§ **WHAT THE EXERCISE ASKS**
Pictures within the data are to be left out; everything else must be reproduced exactly.

§ **SUPPLIED INFORMATION**
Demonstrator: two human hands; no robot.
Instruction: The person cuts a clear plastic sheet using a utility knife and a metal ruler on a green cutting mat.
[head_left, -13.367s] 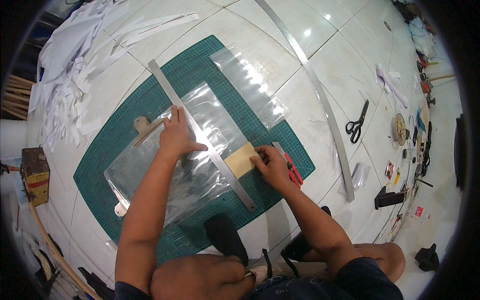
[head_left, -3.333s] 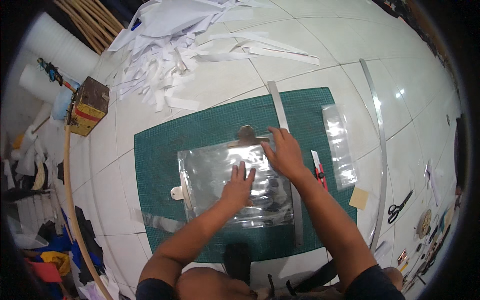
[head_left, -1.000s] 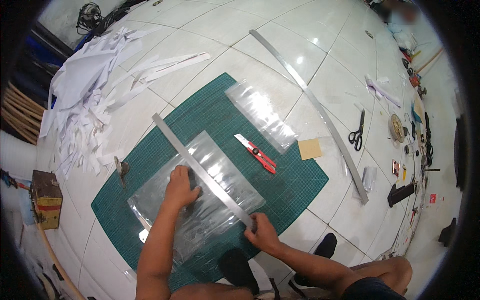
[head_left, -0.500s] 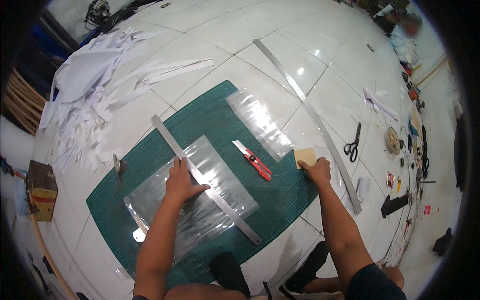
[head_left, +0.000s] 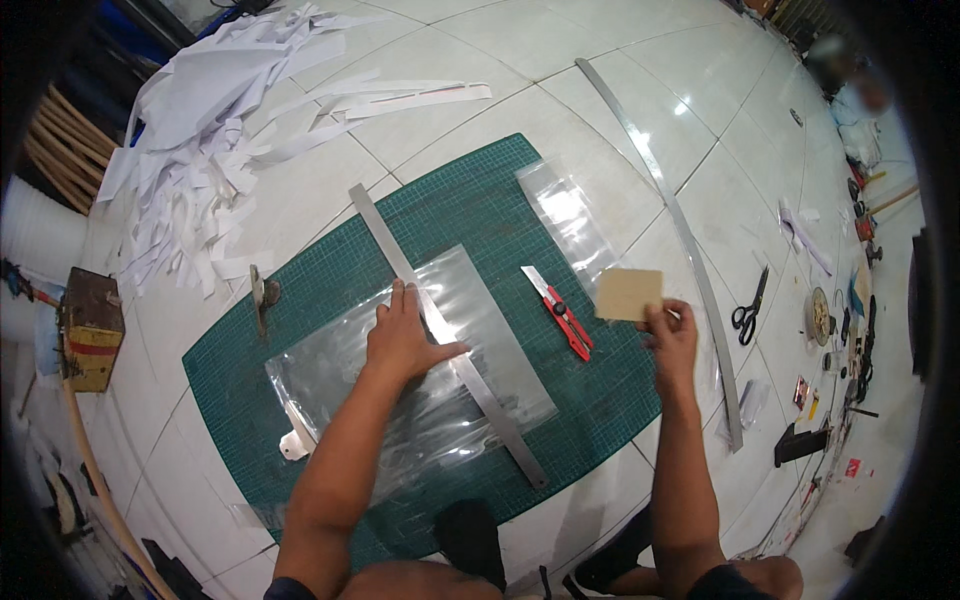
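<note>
My left hand (head_left: 400,345) lies spread on a steel ruler (head_left: 382,236) and on the clear plastic sheets (head_left: 505,365) beneath it, thumb stretched across the metal. The ruler runs diagonally over the sheets on a green cutting mat (head_left: 460,195). Between the thumb and fingers of my right hand (head_left: 674,340) is a small tan rectangular card (head_left: 630,294), held at the mat's right edge. A red utility knife (head_left: 568,325), blade exposed, rests on the mat between my hands. Beyond it, a narrower clear plastic piece (head_left: 570,215) overlaps the mat's edge and the tiles.
A long metal strip (head_left: 680,225) crosses the tiled floor on the right, with black scissors (head_left: 750,310) beyond it. White paper scraps (head_left: 200,120) are heaped at the far left. A worn box (head_left: 92,330) stands left of the mat. Another person (head_left: 855,110) is at the far right.
My right hand has raised the tan card from the mat's edge, turning it flatter to view. The left hand stays on the ruler. The whole view has shifted, moving the scene rightward.
</note>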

§ **WRITTEN ANSWER**
Demonstrator: two human hands; no robot.
Instruction: The person cuts a clear plastic sheet using a utility knife and a metal ruler on a green cutting mat.
[head_left, -13.367s] 
[head_left, -3.333s] 
[head_left, -1.000s] 
[head_left, -0.500s] 
[head_left, +0.000s] 
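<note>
My left hand (head_left: 400,345) lies spread on a steel ruler (head_left: 382,236) and on the clear plastic sheets (head_left: 505,365) beneath it, thumb stretched across the metal. The ruler runs diagonally over the sheets on a green cutting mat (head_left: 460,195). Between the thumb and fingers of my right hand (head_left: 674,340) is a small tan rectangular card (head_left: 630,294), held at the mat's right edge. A red utility knife (head_left: 568,325), blade exposed, rests on the mat between my hands. Beyond it, a narrower clear plastic piece (head_left: 570,215) overlaps the mat's edge and the tiles.
A long metal strip (head_left: 680,225) crosses the tiled floor on the right, with black scissors (head_left: 750,310) beyond it. White paper scraps (head_left: 200,120) are heaped at the far left. A worn box (head_left: 92,330) stands left of the mat. Another person (head_left: 855,110) is at the far right.
My right hand has raised the tan card from the mat's edge, turning it flatter to view. The left hand stays on the ruler. The whole view has shifted, moving the scene rightward.
</note>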

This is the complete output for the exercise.